49:19A mon avis, ce n'est que mon avis,
49:21il vaut ce qu'il vaut,
49:23c'est quand même 30 ans de recherche, disons.
49:25Il ne faudrait pas parler de la bête du Gévaudan,
49:29mais des bêtes du Gévaudan.
49:31Moi, je pense qu'il y a eu plusieurs animaux en cause,
49:34et je pense que la bête qui a tué Chastel,
49:38à côté du village de Chanteloupe, d'Auvers,
49:41à mon avis, cette bête était un hybride,
49:44un hybride de loup et de chien.
49:46Cet hybride se serait mis à attaquer les gens
49:48de par la part de chiens qu'il a,
49:50parce que c'est vrai que le loup, normalement, a peur de l'homme.
49:53Par contre, l'hybride ne va pas avoir cette peur de l'homme.
49:57Donc, il va peut-être s'apercevoir qu'il est, en fait,
50:00pour lui, moins risqué d'attaquer le berger
50:02que d'attaquer le mouton.
50:04Et donc, c'est ce qui aurait pu engendrer
50:06cette histoire de bête du Gévaudan.
50:08Moi, je pense qu'il y a toujours une part de mystère qui subsiste.

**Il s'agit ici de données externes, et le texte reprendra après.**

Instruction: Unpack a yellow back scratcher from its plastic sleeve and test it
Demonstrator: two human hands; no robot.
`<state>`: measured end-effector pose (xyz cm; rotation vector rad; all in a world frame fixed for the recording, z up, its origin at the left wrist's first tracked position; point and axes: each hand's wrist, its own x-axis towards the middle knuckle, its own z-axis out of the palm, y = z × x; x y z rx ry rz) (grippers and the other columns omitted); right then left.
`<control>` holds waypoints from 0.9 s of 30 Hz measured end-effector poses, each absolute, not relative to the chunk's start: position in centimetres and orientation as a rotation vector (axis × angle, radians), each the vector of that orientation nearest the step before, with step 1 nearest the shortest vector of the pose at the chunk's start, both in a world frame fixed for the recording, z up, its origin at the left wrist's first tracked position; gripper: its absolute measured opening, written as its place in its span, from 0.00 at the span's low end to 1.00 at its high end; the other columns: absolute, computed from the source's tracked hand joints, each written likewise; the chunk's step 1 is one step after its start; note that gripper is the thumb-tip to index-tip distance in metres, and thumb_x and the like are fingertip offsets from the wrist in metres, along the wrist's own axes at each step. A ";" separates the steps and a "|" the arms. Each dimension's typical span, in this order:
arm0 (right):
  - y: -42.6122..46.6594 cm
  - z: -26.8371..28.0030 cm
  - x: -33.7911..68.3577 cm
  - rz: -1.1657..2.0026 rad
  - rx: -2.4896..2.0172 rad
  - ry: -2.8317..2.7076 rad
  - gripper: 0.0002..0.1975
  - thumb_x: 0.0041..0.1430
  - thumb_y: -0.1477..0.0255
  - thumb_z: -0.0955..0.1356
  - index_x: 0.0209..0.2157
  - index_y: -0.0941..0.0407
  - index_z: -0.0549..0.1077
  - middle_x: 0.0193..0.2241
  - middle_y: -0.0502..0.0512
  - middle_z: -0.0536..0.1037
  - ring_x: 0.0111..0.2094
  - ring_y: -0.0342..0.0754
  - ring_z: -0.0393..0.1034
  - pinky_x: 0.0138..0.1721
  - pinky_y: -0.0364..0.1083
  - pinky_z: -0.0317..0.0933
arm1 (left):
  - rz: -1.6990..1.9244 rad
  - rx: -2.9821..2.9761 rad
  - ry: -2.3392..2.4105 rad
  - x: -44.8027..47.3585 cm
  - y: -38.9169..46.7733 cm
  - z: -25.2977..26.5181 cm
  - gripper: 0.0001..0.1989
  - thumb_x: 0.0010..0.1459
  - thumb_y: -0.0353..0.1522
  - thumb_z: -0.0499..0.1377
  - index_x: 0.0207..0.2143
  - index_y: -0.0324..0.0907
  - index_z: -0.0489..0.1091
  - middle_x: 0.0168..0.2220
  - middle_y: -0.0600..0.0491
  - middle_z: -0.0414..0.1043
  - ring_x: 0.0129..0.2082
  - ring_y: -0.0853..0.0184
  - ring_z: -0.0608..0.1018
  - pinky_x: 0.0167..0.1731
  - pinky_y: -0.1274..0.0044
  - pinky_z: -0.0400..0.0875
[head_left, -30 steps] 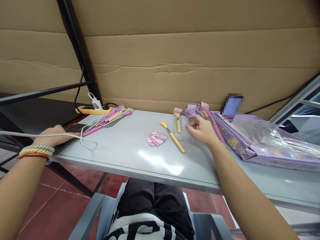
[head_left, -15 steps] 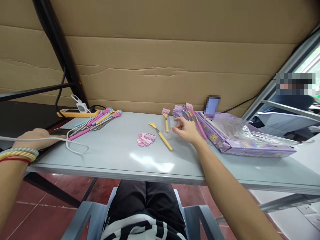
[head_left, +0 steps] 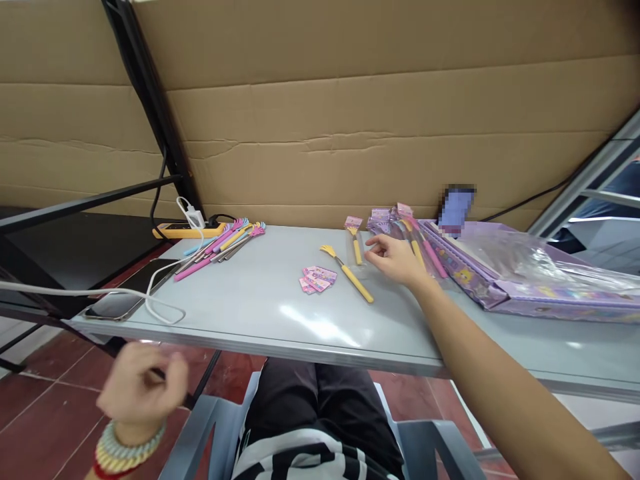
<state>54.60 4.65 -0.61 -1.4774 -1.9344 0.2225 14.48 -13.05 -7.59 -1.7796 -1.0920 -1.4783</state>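
1. Left hand point(head_left: 145, 387): blurred, off the table's point(head_left: 240, 293) front edge, thumb and fingers apart.
2. Right hand point(head_left: 394, 259): fingers bent beside the wrapped yellow scratcher point(head_left: 357, 252), toward the back edge; whether they grip it cannot be told.
3. Cards point(head_left: 319, 279): fanned between both edges, presumably for easy separation.

We have taken our left hand point(head_left: 144, 385) off the dark phone point(head_left: 116, 307) and drawn it back; now the hand is curled, with the phone beyond it.
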 end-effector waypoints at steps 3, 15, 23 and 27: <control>5.3 0.3 53.2 0.143 -1.538 -2.116 0.05 0.52 0.70 0.65 0.28 0.56 0.71 0.26 0.51 0.77 0.29 0.46 0.70 0.30 0.43 0.57 | -1.495 -2.312 -0.876 19.6 -12.3 -5.8 0.14 0.45 0.17 0.57 0.30 0.44 0.63 0.18 0.58 0.61 0.19 0.71 0.65 0.19 0.77 0.60; 5.3 -1.3 50.2 -0.158 -1.765 -2.442 0.18 0.58 0.57 0.62 0.26 0.55 0.73 0.27 0.57 0.77 0.33 0.52 0.70 0.27 0.45 0.47 | -0.505 -2.851 -1.467 30.3 6.2 1.9 0.08 0.50 0.29 0.54 0.32 0.42 0.70 0.30 0.52 0.74 0.31 0.64 0.74 0.32 0.74 0.66; 4.8 -1.0 50.1 -0.100 -1.816 -2.475 0.14 0.58 0.65 0.61 0.26 0.57 0.73 0.29 0.60 0.77 0.33 0.52 0.70 0.27 0.45 0.47 | -0.726 -2.681 -1.310 30.8 9.0 -1.4 0.23 0.54 0.28 0.53 0.53 0.36 0.67 0.53 0.43 0.67 0.52 0.59 0.70 0.52 0.69 0.66; 4.7 -0.9 50.5 0.044 -1.650 -2.354 0.11 0.63 0.67 0.60 0.33 0.58 0.71 0.28 0.57 0.76 0.30 0.47 0.67 0.28 0.43 0.49 | -0.673 -2.594 -1.026 30.9 8.6 -1.8 0.18 0.58 0.33 0.53 0.50 0.39 0.70 0.52 0.43 0.69 0.54 0.57 0.68 0.55 0.65 0.61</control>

50:10C'est ce qui en fait, d'ailleurs, tout l'intérêt.
50:12Si on savait tout, on n'en parlerait plus de la bête du Gévaudan.
50:15Ainsi, l'imaginaire Auvernien demeure attaché
50:18à ces bêtes sauvages qui hantent les forêts profondes,
50:21aux châteaux mystérieux trônant près des volcans
50:24dont l'encre de la lave teinte les paysages.

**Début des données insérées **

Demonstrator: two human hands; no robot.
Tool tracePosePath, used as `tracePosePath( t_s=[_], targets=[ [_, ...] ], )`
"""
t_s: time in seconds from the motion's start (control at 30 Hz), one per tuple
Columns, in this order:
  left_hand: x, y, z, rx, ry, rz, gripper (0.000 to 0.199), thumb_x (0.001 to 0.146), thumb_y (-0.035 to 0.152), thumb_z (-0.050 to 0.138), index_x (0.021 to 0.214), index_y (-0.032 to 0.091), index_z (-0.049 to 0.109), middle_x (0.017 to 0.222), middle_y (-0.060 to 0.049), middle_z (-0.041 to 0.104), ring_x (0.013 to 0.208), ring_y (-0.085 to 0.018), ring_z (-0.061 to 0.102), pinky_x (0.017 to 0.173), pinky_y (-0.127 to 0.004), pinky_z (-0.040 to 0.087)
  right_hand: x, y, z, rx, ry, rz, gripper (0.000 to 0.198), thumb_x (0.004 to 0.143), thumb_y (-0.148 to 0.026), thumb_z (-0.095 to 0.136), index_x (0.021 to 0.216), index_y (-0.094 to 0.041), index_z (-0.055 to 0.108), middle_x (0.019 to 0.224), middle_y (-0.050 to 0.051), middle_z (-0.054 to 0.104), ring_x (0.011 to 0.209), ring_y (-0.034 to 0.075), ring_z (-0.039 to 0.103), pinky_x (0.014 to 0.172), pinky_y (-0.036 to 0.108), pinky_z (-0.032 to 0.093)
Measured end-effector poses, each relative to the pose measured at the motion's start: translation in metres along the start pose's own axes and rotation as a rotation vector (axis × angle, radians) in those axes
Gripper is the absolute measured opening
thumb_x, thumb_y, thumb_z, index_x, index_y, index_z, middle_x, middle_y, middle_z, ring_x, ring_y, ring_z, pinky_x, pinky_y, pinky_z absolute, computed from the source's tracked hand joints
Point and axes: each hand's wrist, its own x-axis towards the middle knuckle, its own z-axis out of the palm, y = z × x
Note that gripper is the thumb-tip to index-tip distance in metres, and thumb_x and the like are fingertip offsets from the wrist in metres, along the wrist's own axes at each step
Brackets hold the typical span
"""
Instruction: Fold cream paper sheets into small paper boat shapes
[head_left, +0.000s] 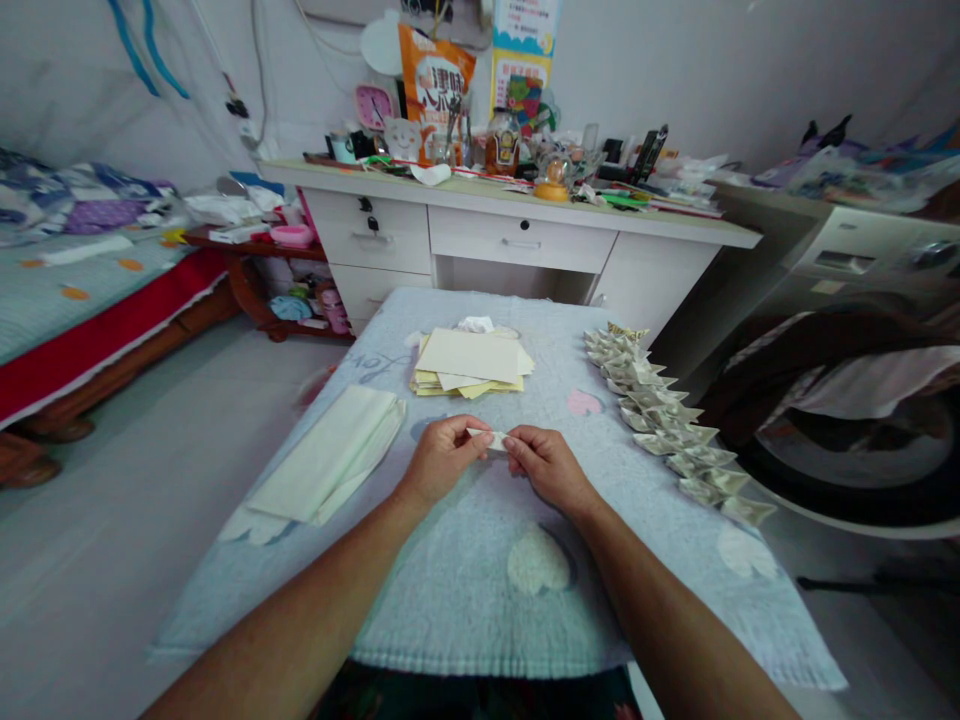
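Observation:
Between my two hands, above the middle of the cloth-covered table (pixel 457 570), is a small folded piece of pale paper (pixel 496 440). My left hand (pixel 448 455) pinches its left end, and my right hand (pixel 546 462) pinches the right end. Fingers cover much of the paper, so its full shape is hidden. Just beyond the hands lies a stack of cream and yellow paper sheets (pixel 471 357). Left of my left hand rests a folded pale green-white sheet bundle (pixel 330 455). Several folded paper boats (pixel 667 420) stand in rows along the table's right side.
A white desk (pixel 517 240) crowded with jars, a clock and an orange bag stands behind the table. On the right is a front-loading washing machine (pixel 847 420) with cloth hanging from its door. A bed (pixel 97 290) and a low wooden shelf (pixel 255 250) are at the left.

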Motion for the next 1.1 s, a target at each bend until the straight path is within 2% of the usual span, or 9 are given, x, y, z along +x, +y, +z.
tracePosePath(
  t_s=[0.13,0.27,0.47,0.6,0.83,1.0,1.1],
  targets=[
    [0.0004,0.0005,0.0011,0.076,-0.012,0.018,0.023,0.071,0.035,0.070,0.083,0.015,0.071,0.057,0.002,0.061,0.048,-0.010,0.047,0.048,-0.021,0.035,-0.0005,-0.0035,-0.0013,-0.074,0.003,-0.032,0.035,0.093,-0.039,0.047,0.070,-0.017,0.062,0.056,-0.002,0.057,0.051,0.009,0.048,0.054,0.021,0.036],
    [0.0017,0.0008,0.0014,0.059,-0.070,0.000,0.021,0.074,0.035,0.066,0.077,0.015,0.072,0.068,-0.001,0.068,0.056,-0.012,0.054,0.053,-0.022,0.039,-0.0003,-0.0042,-0.0003,-0.152,0.005,-0.097,0.031,0.093,-0.035,0.047,0.075,-0.018,0.065,0.059,-0.002,0.059,0.055,0.010,0.052,0.057,0.021,0.038],
    [0.0027,-0.0009,-0.0008,0.057,-0.056,0.011,0.017,0.074,0.031,0.065,0.072,0.015,0.070,0.068,-0.001,0.068,0.062,-0.014,0.057,0.059,-0.022,0.042,0.0001,0.0002,0.0020,-0.045,-0.025,-0.048,0.020,0.091,-0.031,0.050,0.091,-0.017,0.065,0.069,-0.001,0.062,0.061,0.011,0.055,0.059,0.021,0.040],
    [0.0029,-0.0008,-0.0007,0.046,-0.066,0.004,0.018,0.074,0.032,0.064,0.071,0.015,0.069,0.068,-0.001,0.066,0.063,-0.014,0.056,0.059,-0.023,0.041,0.0000,0.0003,0.0025,-0.038,-0.013,-0.035,0.024,0.093,-0.032,0.047,0.087,-0.018,0.064,0.064,-0.002,0.061,0.057,0.010,0.053,0.058,0.021,0.039],
    [0.0029,-0.0012,-0.0003,0.045,-0.119,0.001,0.017,0.075,0.031,0.063,0.080,0.015,0.066,0.067,0.001,0.061,0.064,-0.013,0.055,0.059,-0.022,0.042,-0.0011,-0.0063,0.0012,-0.218,0.030,-0.136,0.021,0.091,-0.023,0.047,0.082,-0.019,0.066,0.063,-0.002,0.063,0.057,0.011,0.057,0.060,0.022,0.040],
    [0.0018,0.0000,-0.0001,0.076,-0.114,0.027,0.016,0.076,0.031,0.062,0.074,0.016,0.066,0.069,0.000,0.062,0.067,-0.014,0.057,0.060,-0.022,0.043,-0.0009,-0.0057,0.0020,-0.176,0.015,-0.108,0.017,0.089,-0.025,0.051,0.090,-0.019,0.066,0.070,-0.001,0.065,0.061,0.012,0.057,0.060,0.022,0.040],
    [0.0009,-0.0007,0.0004,0.088,-0.125,0.036,0.017,0.077,0.031,0.061,0.075,0.016,0.066,0.070,0.000,0.062,0.068,-0.014,0.056,0.060,-0.022,0.043,0.0002,-0.0050,0.0022,-0.153,0.011,-0.122,0.018,0.089,-0.027,0.052,0.088,-0.018,0.067,0.073,0.000,0.064,0.066,0.013,0.057,0.063,0.022,0.040]
  ],
)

50:28Et ce peuple celte semble encore croire aux fées
50:32qui protègent les rivières qu'enjambent des ponts ensorcelés.
50:36Autant de croyances bouillonnant dans leurs veines
50:39comme la terre du massif central sous leurs pieds.
50:43Le patrimoine légendaire Auvernien est un patrimoine vaste.
50:48Qui déborde, bien entendu.
50:50On est sur un château, on est sur un sommet,
50:53donc ça déborde de tous les côtés, c'est comme l'eau du lac Pavin.
50:56Le légendaire Auvernien est en permanence nourri par ces eaux
51:00qui gloutent, qui bouillonnent,
51:03qui reçoivent aussi tout le bonheur de ciel en-dessus,
51:06toute l'immensité des paysages.